Many pedophiles are like Collins—not just one-time perverts but repeat offenders unable to control their desires. According to the New York State Division of Criminal Justice Services, nearly 35 percent of abusers who target young boys will act a second time, while 16 percent of molesters who abuse girls will do it again. Those rates are even higher if the person is convicted of sexual abuse—37 percent of those with a molestation charge will harm another child. Clearly whatever we’re doing to stop men like Stephen Collins and Jared Fogle isn’t working.

As Sarah Kaplan points out in the Washington Post, this is due to a stunning lack of information around pedophilia and minor attraction—which makes treating it difficult. “The science of sexual disorders, termed paraphilias, is far less developed than other areas of psychiatry, and there are few resources for treating potential abusers,” Kaplan writes. “There’s almost no way to identify child abusers before they commit a crime, at which point it’s already too late.” Even when it comes to research, studying pedophilia is difficult because, as Kaplan explains, there aren’t “enough pedophiles willing to self-report.”

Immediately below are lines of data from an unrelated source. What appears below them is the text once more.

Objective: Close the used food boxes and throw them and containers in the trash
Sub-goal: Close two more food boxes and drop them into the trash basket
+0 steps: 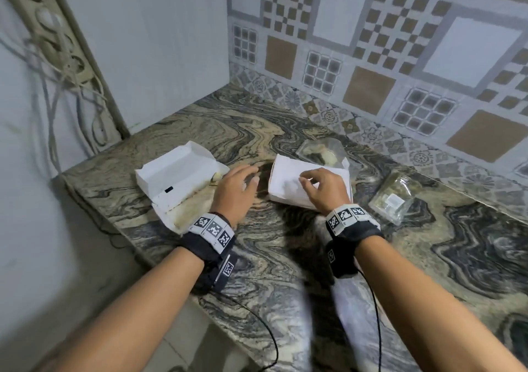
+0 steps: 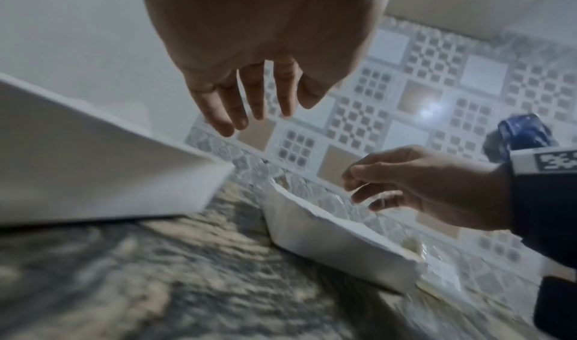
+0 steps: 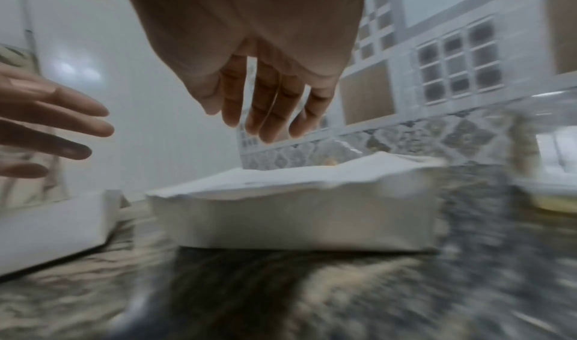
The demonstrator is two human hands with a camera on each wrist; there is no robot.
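Now both hands empty — left hand [image 1: 238, 184] fingers spread, right hand [image 1: 323, 188] loosely curled above closed box [image 1: 288, 188].

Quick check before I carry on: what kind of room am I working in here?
Most likely a home kitchen corner: a veined stone countertop set against a patterned tile backsplash, with used white food boxes and clear plastic containers lying on it. No trash bin shows in any view.
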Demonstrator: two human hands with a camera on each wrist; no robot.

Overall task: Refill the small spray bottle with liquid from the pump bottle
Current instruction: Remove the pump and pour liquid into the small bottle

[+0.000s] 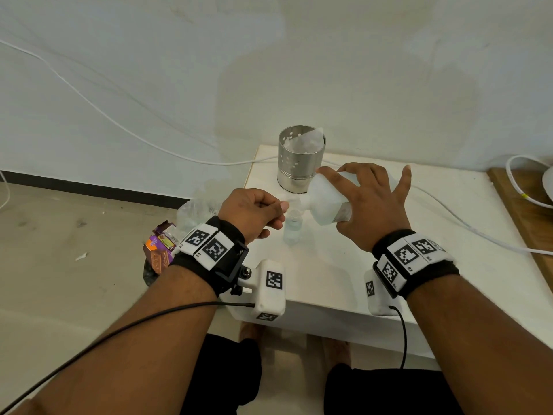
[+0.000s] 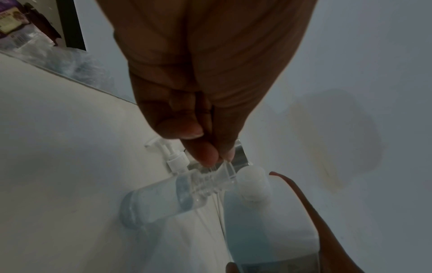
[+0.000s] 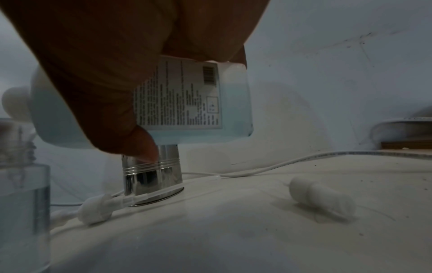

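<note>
Right hand grips tilted pump bottle, mouth over small spray bottle upright on table, left hand pinches what looks like a clear funnel at its neck, pump head beside metal cup.

Soft, even indoor light; the wrist views are dim.
Head view is sharp, bending at its edges; pale shadows lie on the bench; both wrist views are murky, grainy and blurred up close.

White table, steel holder

A perforated steel cup stands on the white table; snack wrappers beside.
</note>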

The overwhelming amount of stigma further prevents pedophiles and minor-attracted persons from speaking up and getting treatment before they commit acts of abuse. Many states, like California, have laws on the books requiring therapists to notify authorities when patients confess to underage fantasies or longings—even if they haven’t committed any sort of actual wrongdoing. What this does is punish desire itself, meaning that those who may be about to commit a crime are unable to seek help.

This is where Europe appears to be far ahead of the U.S. In Berlin, the Charlté Hospital started a campaign to encourage Germans dealing with unnatural attractions to sign up for one of its therapeutic programs. Around the city, posters asked Berliners: “Do you love children more than you would like?” That inquiry may induce a wince or a shiver among those who would prefer not to discuss it, but according to Germany’s Der Spiegel, it’s an important one.

“The offer is directed at a minority, but the minority is a large one: About one percent of all men aged between 17 and 80 are considered pedophiles, according to the calculations of sexologists and the estimates of international medical panels,” Der Spiegel’s Bruno Schrep writes. “That’s 290,000 men in Germany alone—almost as many as suffer from Parkinson’s disease.” According to Schrep, the hospital’s program is intended to prevent the estimated “14,000 cases of child abuse” that German police see every year. Many more will go unreported.

Clearly whatever we’re doing to stop men like Stephen Collins and Jared Fogle isn’t working.

This reflects new understandings that show being attracted to children isn’t a choice, and online support groups like Virtuous Pedophiles offer ”peer support and information about available resources to help virtuous pedophiles remain law-abiding, and lead happy, productive lives.” According to the site’s co-founder, Nick Devin, who identifies himself as “in [his] mid-60s and married, with four adult children,“ living with this affliction is possible. “I’ve resisted my sex drive for more than fifty years, and I’m long past the age where acting on it is even a remote possibility,” he writes.

While those testimonials are an important step in helping pedophiles and minor-attracted people find community, the shame and overwhelming stigma will ensure many others remain silent. It’s easy to simply demonize people like Jared Fogle as monsters, and given the details coming out about his sexual offenses, it’s more than understandable. It’s easier to lock Fogle up and throw away the key, letting karma have its way in the jailhouse. But if we care at all about the children affected by this issue, it’s time to start asking the hard questions.